* [Task]
From the first line to the last, transcribe the data exactly.

* [Provided material]
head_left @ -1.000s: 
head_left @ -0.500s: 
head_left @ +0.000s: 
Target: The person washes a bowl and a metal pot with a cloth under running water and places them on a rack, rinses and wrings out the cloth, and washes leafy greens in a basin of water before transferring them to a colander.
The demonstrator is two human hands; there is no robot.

* [Problem solution]
head_left @ -1.000s: 
head_left @ -0.500s: 
head_left @ +0.000s: 
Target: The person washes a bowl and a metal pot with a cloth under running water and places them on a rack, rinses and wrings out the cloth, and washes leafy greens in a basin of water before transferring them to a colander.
The demonstrator is two human hands; there is no robot.

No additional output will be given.